NEWS RELEASE · 28th January 2013
Info and Privacy Commissioner
From the Office of the Information and Privacy Commissioner for British Columbia
B.C. Information and Privacy Commissioner Elizabeth Denham made the following statement in celebration of Data Privacy Day:
"Held on January 28 each year, Data Privacy Day is part of a global effort to raise awareness about the importance of valuing and protecting personal information, and to highlight the impact technology is having on individual privacy.
"In Canada, this year's theme is 'Take control of your information, don't let it come back to haunt you' - a theme that reflects our collective responsibility to understand how changes in technology affect our privacy rights.
"There is no question that technology has revolutionized how we share and exchange data - between people, between citizens and government, or as part of a business transaction.

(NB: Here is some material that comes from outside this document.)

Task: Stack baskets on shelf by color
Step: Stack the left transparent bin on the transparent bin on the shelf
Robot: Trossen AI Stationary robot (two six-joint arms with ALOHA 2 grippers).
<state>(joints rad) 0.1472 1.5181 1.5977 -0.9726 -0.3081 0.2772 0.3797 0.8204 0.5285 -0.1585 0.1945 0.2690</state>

The volume of data created by or about us is now measured in zettabytes, and will only continue to grow.
"While governments, public bodies and private businesses have important legal and ethical responsibilities to protect personal information, citizens are not just passive providers of data. They have the power to make informed, privacy-positive choices about who they give their personal information to and why.
"On Data Privacy Day, I encourage British Columbians to take practical steps to protect their privacy:
* Be your own privacy officer - ask questions about how companies and public bodies use and disclose your personal information.
* Make yourself aware of the privacy controls available on your online accounts and mobile applications.
* Secure your tablet or mobile device with a hard-to-guess password, and avoid using these devices for storing sensitive personal information - they are prone to loss or theft.
* Think before you click - because the Internet never forgets.
* Protect your identity - don't post or email personal details such as your social insurance number, phone number, home address or birth date.
"In recent weeks, we have seen a number of high-profile privacy breaches affecting hundreds of thousands of British Columbians. The loss of sensitive personal data could expose individuals to significant harms such as identity theft and bank fraud. We must never lose sight of the human impact of such events.
"Today I encourage all British Columbians to take an active role in protecting privacy. Resolve to pay greater attention to the amount of personal information you provide, disclose, share and post. Protect your personal information. Value it."